Collected material:

+++++

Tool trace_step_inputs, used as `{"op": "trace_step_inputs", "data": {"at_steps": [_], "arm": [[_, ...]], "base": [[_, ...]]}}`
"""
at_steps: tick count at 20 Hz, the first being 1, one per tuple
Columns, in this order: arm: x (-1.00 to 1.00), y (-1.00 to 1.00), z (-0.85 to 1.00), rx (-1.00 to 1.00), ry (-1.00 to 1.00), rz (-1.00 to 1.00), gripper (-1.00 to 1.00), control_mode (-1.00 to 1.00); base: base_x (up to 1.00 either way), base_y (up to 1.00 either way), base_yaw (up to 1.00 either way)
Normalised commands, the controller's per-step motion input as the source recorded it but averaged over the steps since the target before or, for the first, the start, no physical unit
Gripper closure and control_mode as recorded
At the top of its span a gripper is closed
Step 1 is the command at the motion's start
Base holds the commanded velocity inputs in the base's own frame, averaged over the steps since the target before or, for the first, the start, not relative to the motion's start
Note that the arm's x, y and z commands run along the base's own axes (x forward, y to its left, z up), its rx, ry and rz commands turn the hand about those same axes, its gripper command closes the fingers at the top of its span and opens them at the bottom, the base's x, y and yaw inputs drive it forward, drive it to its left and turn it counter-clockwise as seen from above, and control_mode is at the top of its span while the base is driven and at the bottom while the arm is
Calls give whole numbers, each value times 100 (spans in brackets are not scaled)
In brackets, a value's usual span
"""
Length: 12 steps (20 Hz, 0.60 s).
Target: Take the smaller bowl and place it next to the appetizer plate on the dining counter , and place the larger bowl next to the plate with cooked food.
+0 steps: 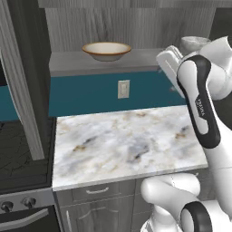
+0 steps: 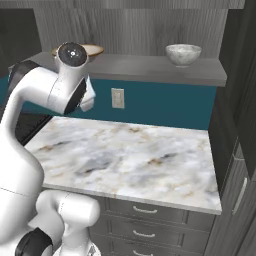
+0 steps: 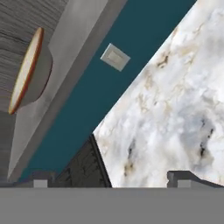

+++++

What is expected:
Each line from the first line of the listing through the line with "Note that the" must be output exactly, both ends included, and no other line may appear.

Result:
Tool trace_step_inputs, used as `{"op": "trace_step_inputs", "data": {"at_steps": [_], "arm": [[_, ...]], "base": [[_, ...]]}}`
"""
at_steps: tick count at 20 Hz, the first being 1, one per tuple
Columns, in this order: arm: x (-1.00 to 1.00), y (-1.00 to 1.00), z (-0.85 to 1.00), rx (-1.00 to 1.00), ry (-1.00 to 1.00), rz (-1.00 to 1.00), gripper (-1.00 to 1.00), control_mode (-1.00 to 1.00); base: base_x (up to 1.00 either way), base_y (up to 1.00 either way), base_yaw (up to 1.00 either way)
Normalised commands, the controller's per-step motion input as the source recorded it but averaged over the steps since the target before or, for the first, the start, no physical unit
Gripper closure and control_mode as recorded
At the top of its span a gripper is closed
Step 1 is the command at the motion's start
Base holds the commanded velocity inputs in the base's own frame, averaged over the steps since the target before or, for the first, the start, not relative to the motion's start
Note that the arm's x, y and z commands run along the base's own axes (x forward, y to its left, z up), its rx, ry and rz commands turn the hand about those same axes, its gripper command closes the fingers at the top of its span and opens them at the bottom, the base's x, y and yaw inputs drive it forward, drive it to its left and turn it counter-clockwise as seen from above, and control_mode is at the top of its span while the base is driven and at the bottom while the arm is

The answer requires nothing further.